Exercise goal
Copy out every line of the listing in which "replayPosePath" appears.

Data provided
= Beginning of Section =

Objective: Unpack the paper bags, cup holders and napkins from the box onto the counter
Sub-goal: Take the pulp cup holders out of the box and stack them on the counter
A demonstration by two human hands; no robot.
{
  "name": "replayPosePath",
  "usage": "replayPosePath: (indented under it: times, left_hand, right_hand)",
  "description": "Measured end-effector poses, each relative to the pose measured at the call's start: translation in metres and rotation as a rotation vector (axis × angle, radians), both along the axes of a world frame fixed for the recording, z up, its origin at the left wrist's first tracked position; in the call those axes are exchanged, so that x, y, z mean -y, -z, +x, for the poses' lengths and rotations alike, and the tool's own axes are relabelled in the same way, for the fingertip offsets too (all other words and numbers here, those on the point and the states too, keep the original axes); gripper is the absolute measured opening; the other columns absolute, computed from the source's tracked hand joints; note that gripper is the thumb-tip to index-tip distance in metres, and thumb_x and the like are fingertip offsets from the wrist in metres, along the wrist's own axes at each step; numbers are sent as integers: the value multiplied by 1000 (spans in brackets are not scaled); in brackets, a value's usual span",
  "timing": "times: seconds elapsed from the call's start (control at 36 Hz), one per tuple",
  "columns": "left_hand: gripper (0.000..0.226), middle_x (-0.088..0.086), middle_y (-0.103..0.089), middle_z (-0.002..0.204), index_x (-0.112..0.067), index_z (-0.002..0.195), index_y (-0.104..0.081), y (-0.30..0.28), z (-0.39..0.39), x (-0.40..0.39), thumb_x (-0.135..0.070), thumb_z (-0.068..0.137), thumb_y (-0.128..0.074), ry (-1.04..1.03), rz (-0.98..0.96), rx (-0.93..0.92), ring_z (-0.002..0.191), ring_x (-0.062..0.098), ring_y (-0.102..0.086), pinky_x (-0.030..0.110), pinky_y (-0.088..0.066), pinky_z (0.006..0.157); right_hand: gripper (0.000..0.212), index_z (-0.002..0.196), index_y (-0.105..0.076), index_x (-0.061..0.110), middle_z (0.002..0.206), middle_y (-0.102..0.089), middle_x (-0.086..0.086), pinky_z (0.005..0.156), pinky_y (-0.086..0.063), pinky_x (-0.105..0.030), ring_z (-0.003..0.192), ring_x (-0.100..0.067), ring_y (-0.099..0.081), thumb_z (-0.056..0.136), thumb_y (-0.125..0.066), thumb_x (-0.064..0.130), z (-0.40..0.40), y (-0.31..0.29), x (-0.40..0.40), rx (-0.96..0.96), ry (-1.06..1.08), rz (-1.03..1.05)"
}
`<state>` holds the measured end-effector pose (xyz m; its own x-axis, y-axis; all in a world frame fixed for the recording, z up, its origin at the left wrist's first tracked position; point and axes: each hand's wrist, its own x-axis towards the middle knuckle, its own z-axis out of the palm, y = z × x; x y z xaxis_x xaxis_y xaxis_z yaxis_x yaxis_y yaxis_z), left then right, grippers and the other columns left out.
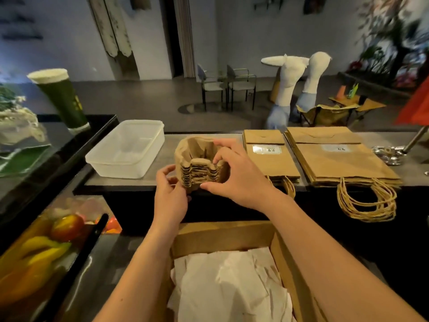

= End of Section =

Your solution
  "name": "replayPosePath",
  "usage": "replayPosePath: (indented under it: times, left_hand, right_hand)",

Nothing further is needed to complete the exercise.